● **Work required**: Repeat the entire listing below exactly.

───

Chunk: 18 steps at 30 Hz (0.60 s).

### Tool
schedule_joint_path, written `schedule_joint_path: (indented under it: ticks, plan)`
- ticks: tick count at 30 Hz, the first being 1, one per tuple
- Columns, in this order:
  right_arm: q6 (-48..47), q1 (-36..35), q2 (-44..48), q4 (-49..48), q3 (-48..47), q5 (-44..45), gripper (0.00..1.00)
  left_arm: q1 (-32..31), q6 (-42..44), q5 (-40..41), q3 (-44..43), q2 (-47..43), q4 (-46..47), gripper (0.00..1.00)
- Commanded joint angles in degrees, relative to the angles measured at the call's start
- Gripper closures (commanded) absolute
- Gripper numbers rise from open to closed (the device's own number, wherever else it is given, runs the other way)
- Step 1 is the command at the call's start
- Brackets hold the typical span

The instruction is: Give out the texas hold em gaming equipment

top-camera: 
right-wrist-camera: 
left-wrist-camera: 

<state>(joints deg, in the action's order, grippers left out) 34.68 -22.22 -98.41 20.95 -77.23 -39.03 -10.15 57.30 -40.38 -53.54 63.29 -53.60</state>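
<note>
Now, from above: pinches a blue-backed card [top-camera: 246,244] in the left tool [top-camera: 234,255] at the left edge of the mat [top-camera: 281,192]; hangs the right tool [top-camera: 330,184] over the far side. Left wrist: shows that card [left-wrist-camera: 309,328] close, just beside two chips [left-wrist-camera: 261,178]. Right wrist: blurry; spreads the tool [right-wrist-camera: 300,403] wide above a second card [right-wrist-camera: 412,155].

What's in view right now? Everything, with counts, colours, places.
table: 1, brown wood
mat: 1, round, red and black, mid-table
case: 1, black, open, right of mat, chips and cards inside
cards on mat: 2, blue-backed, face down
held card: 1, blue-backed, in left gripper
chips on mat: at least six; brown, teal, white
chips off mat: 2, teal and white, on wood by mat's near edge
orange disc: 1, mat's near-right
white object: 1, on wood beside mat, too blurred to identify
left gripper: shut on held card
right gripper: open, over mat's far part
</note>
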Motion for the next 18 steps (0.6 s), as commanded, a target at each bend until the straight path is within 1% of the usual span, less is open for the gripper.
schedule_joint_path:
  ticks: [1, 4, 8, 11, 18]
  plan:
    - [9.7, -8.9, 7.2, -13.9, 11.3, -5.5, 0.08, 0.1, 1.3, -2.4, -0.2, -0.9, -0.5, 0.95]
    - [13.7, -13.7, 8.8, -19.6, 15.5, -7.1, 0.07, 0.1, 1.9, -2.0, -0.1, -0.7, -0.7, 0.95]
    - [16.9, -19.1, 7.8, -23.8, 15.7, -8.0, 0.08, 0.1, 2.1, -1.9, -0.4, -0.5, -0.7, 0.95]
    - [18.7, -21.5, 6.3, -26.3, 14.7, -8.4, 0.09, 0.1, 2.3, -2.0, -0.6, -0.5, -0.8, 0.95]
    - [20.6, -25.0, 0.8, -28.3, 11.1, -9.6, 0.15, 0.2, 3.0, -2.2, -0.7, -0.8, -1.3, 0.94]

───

● **Task solution**:
Chunk: 18 steps at 30 Hz (0.60 s).

### Tool
schedule_joint_path, written `schedule_joint_path: (indented under it: ticks, plan)`
- ticks: tick count at 30 Hz, the first being 1, one per tuple
- Columns, in this order:
  right_arm: q6 (-48..47), q1 (-36..35), q2 (-44..48), q4 (-49..48), q3 (-48..47), q5 (-44..45), gripper (0.00..1.00)
  left_arm: q1 (-32..31), q6 (-42..44), q5 (-40..41), q3 (-44..43), q2 (-47..43), q4 (-46..47), gripper (0.00..1.00)
- Commanded joint angles in degrees, relative to the angles measured at the call's start
- Gripper closures (commanded) absolute
- Gripper numbers rise from open to closed (the device's own number, wherever else it is given, runs the other way)
- Step 1 is the command at the call's start
- Brackets hold the typical span

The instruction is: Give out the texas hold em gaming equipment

top-camera: 
right-wrist-camera: 
left-wrist-camera: 

<state>(joints deg, in the action's order, grippers left out) 34.68 -22.22 -98.41 20.95 -77.23 -39.03 -10.15 57.30 -40.38 -53.54 63.29 -53.60</state>
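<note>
Now, from above: pinches a blue-backed card [top-camera: 246,244] in the left tool [top-camera: 234,255] at the left edge of the mat [top-camera: 281,192]; hangs the right tool [top-camera: 330,184] over the far side. Left wrist: shows that card [left-wrist-camera: 309,328] close, just beside two chips [left-wrist-camera: 261,178]. Right wrist: blurry; spreads the tool [right-wrist-camera: 300,403] wide above a second card [right-wrist-camera: 412,155].

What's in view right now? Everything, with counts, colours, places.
table: 1, brown wood
mat: 1, round, red and black, mid-table
case: 1, black, open, right of mat, chips and cards inside
cards on mat: 2, blue-backed, face down
held card: 1, blue-backed, in left gripper
chips on mat: at least six; brown, teal, white
chips off mat: 2, teal and white, on wood by mat's near edge
orange disc: 1, mat's near-right
white object: 1, on wood beside mat, too blurred to identify
left gripper: shut on held card
right gripper: open, over mat's far part
</note>
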Motion for the next 18 steps (0.6 s), as commanded, a target at each bend until the straight path is within 1% of the usual span, less is open for the gripper.
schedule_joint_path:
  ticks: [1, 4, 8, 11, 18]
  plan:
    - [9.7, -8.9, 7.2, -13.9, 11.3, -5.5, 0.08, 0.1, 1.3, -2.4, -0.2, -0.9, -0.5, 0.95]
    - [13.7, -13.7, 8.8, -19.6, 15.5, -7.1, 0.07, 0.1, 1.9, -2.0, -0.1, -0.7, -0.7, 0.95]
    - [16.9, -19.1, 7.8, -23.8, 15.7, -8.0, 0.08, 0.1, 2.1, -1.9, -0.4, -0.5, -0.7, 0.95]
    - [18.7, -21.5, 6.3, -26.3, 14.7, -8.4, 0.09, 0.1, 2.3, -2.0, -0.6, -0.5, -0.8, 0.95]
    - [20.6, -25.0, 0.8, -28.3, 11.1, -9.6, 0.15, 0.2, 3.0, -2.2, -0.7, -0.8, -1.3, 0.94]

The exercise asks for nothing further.